=== Task to carry out ===
Find the lines in the records below that contain "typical", and report each of them.

=== Material to process ===
- - - - -

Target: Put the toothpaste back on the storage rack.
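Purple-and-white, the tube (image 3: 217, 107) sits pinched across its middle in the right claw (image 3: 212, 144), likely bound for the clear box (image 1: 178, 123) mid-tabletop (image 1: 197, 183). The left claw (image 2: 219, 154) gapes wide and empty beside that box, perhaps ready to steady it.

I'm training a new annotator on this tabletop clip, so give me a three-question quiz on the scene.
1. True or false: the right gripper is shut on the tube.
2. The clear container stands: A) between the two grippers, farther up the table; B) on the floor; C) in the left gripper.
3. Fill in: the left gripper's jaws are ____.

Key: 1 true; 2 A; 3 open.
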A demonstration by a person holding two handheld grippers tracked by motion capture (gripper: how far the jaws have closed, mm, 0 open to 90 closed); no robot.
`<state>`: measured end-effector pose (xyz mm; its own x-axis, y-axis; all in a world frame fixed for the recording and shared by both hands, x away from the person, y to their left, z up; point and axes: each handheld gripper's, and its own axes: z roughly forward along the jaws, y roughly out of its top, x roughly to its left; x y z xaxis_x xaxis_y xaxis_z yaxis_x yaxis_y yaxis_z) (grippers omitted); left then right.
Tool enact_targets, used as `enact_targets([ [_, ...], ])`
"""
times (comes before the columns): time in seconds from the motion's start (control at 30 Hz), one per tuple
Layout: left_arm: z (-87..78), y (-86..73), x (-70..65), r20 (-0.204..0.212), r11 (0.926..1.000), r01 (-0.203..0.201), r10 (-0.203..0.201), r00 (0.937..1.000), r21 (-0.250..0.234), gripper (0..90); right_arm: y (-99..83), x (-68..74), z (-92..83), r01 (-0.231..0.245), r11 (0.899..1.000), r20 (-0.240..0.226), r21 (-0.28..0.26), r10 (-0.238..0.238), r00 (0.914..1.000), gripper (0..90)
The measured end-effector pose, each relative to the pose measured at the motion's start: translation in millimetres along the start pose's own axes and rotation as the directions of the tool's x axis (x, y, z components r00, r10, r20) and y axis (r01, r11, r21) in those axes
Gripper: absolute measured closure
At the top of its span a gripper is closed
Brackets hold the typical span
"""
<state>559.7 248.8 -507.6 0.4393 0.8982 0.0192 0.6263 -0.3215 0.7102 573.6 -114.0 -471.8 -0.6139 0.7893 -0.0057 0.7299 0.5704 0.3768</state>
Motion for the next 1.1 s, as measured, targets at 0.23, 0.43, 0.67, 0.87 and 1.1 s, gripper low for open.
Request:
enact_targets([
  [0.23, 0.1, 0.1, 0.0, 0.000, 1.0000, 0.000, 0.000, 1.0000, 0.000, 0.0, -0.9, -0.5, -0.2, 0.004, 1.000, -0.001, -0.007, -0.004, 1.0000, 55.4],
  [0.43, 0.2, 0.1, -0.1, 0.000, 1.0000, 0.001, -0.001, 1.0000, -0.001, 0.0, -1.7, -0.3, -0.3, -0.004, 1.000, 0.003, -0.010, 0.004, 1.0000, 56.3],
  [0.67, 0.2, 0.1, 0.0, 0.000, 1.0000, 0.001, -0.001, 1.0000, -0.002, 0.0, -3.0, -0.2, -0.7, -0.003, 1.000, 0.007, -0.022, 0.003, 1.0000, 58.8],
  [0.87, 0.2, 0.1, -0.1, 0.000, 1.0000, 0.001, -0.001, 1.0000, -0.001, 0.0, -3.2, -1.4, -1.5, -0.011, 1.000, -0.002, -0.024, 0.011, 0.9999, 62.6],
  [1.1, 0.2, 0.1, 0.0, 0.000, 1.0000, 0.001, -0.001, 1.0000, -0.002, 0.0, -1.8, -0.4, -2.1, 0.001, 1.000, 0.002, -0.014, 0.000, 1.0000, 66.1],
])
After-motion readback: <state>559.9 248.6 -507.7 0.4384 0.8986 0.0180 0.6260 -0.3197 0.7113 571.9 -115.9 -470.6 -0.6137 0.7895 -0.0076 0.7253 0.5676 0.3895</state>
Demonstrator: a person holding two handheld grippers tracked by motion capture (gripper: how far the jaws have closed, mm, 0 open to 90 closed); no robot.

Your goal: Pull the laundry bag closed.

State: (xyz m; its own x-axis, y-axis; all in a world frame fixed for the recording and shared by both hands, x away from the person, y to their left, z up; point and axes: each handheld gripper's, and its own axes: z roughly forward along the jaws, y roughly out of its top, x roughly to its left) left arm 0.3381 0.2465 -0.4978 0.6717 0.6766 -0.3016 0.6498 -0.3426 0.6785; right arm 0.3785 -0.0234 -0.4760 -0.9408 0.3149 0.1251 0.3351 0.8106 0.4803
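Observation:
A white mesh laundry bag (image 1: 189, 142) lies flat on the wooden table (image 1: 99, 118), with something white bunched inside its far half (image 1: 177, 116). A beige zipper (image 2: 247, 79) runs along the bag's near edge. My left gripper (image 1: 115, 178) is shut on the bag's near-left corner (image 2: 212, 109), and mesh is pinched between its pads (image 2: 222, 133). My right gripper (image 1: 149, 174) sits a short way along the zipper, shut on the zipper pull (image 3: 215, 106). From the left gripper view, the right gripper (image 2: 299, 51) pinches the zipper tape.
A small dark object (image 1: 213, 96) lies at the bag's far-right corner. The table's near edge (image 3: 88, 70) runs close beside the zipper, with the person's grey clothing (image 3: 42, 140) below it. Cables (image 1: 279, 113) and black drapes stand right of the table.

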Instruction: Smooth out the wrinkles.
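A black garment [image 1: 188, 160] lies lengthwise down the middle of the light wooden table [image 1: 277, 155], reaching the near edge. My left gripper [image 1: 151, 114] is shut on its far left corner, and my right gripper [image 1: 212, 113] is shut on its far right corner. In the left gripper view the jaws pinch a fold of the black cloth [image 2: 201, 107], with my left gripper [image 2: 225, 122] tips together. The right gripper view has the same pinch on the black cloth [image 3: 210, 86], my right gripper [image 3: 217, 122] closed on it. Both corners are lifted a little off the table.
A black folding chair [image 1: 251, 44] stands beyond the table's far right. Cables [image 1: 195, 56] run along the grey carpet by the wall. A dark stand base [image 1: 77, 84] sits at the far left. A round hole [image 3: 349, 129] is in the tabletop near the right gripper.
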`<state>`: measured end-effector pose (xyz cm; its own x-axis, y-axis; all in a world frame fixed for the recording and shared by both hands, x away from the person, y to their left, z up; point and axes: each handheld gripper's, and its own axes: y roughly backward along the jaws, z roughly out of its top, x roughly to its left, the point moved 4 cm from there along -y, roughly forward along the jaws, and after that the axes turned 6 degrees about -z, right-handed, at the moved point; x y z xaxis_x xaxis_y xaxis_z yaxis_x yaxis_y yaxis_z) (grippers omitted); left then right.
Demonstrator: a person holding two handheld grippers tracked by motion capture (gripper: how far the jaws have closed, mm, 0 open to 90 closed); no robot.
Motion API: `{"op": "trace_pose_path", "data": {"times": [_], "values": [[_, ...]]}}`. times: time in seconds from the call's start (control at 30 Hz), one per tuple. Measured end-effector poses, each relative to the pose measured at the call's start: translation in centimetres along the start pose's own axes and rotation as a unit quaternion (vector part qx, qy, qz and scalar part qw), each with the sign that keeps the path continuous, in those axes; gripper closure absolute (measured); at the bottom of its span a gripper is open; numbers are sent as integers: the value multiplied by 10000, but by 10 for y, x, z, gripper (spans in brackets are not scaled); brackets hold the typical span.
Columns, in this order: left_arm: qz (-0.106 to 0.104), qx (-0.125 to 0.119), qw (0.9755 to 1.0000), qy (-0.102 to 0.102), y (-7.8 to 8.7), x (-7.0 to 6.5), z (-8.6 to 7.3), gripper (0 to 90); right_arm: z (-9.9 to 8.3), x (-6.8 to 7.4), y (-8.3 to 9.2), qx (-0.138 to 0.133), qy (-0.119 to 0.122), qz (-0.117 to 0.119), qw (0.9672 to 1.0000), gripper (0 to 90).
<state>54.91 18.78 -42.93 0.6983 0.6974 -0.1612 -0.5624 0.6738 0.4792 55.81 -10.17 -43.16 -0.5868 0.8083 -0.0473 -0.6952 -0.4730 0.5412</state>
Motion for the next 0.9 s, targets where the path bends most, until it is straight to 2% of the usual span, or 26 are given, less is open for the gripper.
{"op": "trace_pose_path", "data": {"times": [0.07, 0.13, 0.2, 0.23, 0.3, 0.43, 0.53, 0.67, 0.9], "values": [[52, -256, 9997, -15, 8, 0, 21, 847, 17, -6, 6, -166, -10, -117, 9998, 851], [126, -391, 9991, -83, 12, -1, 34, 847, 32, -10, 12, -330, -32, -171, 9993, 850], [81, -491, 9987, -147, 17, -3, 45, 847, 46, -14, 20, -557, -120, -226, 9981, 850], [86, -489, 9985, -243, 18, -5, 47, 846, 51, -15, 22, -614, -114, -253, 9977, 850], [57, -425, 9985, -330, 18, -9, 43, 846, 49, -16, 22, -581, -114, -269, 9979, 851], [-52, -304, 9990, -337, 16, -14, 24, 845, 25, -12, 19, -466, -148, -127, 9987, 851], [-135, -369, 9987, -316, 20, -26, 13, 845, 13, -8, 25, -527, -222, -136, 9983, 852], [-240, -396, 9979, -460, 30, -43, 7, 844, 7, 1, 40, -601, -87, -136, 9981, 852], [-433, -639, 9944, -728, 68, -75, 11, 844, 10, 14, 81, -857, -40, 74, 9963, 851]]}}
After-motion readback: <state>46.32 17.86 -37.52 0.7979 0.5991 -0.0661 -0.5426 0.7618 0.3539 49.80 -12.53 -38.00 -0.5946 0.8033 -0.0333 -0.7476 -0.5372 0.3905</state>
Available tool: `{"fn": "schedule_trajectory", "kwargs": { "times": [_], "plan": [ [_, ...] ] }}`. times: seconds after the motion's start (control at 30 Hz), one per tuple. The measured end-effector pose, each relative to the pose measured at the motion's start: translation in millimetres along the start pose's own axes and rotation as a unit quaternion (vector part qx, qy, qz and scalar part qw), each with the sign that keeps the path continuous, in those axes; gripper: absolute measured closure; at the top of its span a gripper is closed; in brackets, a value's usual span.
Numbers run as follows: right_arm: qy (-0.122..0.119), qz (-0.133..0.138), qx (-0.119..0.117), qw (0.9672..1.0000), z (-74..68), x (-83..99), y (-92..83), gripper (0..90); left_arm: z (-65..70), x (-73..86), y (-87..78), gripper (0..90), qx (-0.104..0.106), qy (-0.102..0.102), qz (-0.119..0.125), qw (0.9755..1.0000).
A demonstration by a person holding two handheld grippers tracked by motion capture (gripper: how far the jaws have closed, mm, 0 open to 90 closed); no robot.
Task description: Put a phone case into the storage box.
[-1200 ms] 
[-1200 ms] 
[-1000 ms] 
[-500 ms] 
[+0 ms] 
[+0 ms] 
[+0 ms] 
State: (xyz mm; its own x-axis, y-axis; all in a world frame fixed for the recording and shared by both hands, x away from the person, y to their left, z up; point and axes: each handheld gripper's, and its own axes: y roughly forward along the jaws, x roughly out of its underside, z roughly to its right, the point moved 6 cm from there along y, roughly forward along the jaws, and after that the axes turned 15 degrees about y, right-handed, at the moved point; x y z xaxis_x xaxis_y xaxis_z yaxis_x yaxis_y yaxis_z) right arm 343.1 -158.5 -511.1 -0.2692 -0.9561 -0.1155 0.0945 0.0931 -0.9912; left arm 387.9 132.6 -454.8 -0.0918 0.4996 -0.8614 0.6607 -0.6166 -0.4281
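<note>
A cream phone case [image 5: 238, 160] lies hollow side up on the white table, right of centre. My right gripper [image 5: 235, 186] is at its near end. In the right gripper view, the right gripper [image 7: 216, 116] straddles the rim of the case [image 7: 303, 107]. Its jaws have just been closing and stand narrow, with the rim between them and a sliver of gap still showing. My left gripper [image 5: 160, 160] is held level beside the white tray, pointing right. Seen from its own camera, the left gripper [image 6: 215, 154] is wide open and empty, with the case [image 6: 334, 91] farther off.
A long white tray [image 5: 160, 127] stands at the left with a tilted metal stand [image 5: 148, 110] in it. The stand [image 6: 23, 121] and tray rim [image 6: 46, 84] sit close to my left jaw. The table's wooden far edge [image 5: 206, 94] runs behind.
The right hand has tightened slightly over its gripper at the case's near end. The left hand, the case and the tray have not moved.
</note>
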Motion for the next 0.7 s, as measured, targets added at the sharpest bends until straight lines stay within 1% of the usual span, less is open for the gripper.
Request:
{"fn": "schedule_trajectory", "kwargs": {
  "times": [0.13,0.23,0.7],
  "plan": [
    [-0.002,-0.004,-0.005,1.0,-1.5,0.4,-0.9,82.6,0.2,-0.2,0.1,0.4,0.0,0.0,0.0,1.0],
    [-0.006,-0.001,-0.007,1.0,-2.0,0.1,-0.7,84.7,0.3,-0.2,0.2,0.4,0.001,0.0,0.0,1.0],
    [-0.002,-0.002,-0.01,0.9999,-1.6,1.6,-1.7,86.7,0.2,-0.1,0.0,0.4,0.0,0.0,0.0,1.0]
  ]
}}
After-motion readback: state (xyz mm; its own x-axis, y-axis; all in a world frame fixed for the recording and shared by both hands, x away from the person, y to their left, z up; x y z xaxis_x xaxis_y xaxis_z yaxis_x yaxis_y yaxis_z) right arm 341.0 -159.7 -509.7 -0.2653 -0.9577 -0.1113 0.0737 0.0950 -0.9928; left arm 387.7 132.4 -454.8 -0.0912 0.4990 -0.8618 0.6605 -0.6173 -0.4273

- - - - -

=== Answer to this task ===
Brackets hold the typical span
Motion API: `{"op": "trace_pose_path", "data": {"times": [_], "values": [[_, ...]]}}`. times: time in seconds from the call's start (control at 30 Hz), one per tuple. Measured end-effector poses, each relative to the pose measured at the call's start: translation in centimetres along the start pose's own axes and rotation as a unit quaternion (vector part qx, qy, qz and scalar part qw), each with the sign that keeps the path continuous, in those axes; gripper closure absolute (measured); at the bottom of its span a gripper is open; numbers are sent as integers: the value multiplied by 10000, but by 10 for y, x, z, gripper (spans in brackets are not scaled); brackets hold the typical span.

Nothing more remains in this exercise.